Let’s start off on a positive note. Although no one has ever come across a blood filled mosquito perfectly preserved in amber from the Jurassic Period, scientists have been able to find dinosaur DNA in preserved soft tissue.
But then we run into other problems…
How Long Does DNA Last?
The first obstacle you’re going to run into is finding viable DNA. DNA has a half-life of 521 years. This means that every 521 years half the bonds found in DNA are broken. So under the absolute best conditions, viable DNA could last up to 6.8 million years. Unfortunately, the dinosaurs went extinct 65 million years ago.
So let’s ignore this pesky time problem for a moment and just pretend we find some almost perfectly preserved DNA with only a few missing pieces. Can’t we just glue it all back together?
Can We Fill in Those DNA Blanks?
In the first film, the park’s scientists filled in the missing pieces of DNA by splicing in the DNA from a frog. Unfortunately, we don’t have an intact dinosaur DNA sequence to tell us where all the missing pieces are. Without this set of instructions or blueprint, we have no way of knowing where everything goes. It would be like someone giving you half the pieces from an Ikea desk and half the pieces from an Ikea bookshelf and expecting you build the desk without any instructions. In the end, you would have something that resembles both the desk and the bookshelf but may not function as either and would be nonreturnable because Ikea has a crappy return policy.
Is There a Suitable Replacement for a Dinosaur Womb?
Dinosaurs were hatched from eggs, and therefore cannot just be implanted into any animal. A dog can’t give birth to a chicken just because you implant an embryo into him. Therefore, you need an egg. In the film, they created plastic eggs.

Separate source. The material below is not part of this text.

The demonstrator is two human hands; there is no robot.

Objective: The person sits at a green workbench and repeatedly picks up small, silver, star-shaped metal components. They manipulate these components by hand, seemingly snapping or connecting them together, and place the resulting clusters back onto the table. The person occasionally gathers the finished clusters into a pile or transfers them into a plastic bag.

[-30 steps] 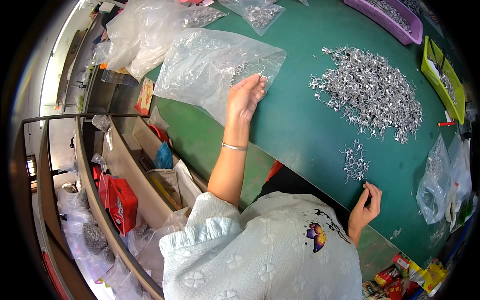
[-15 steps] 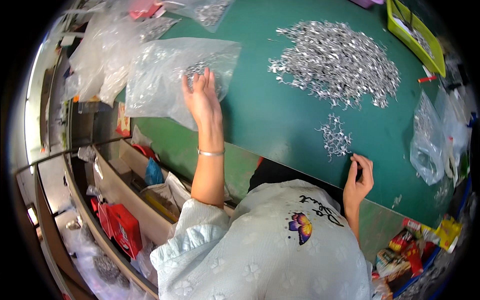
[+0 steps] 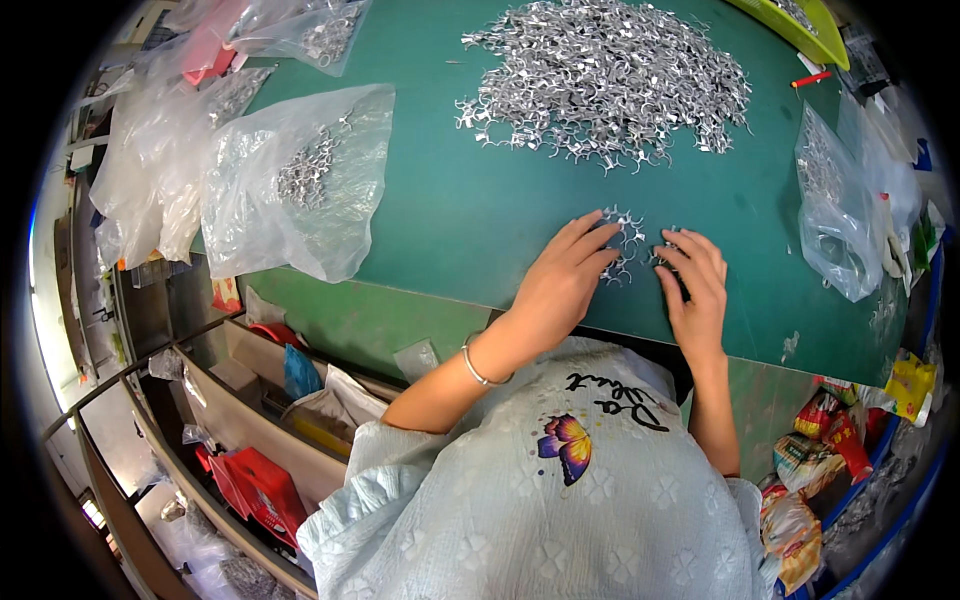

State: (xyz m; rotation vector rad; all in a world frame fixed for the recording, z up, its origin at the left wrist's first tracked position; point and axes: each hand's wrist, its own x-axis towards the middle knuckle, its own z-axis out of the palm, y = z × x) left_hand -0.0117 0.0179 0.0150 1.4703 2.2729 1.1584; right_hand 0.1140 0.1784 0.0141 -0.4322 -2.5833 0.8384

However in reality these eggs would lack the nutrients a dinosaur embryo requires for development. A chicken egg does not contain the same nutrients as a turtle egg. Therefore, neither would be a suitable host for the other. So until we have an intact fresh dinosaur egg and a way to reproduce the nutrients found in that egg and place them in to a synthetic egg, we are not going to have a suitable receptacle for a dinosaur embryo to develop in.
In the end it turned out the NewsHound article that had circled around the internet in chain emails and Facebook posts was just a hoax, and that picture of an Apatosaurus that accompanied the article was actually a baby kangaroo.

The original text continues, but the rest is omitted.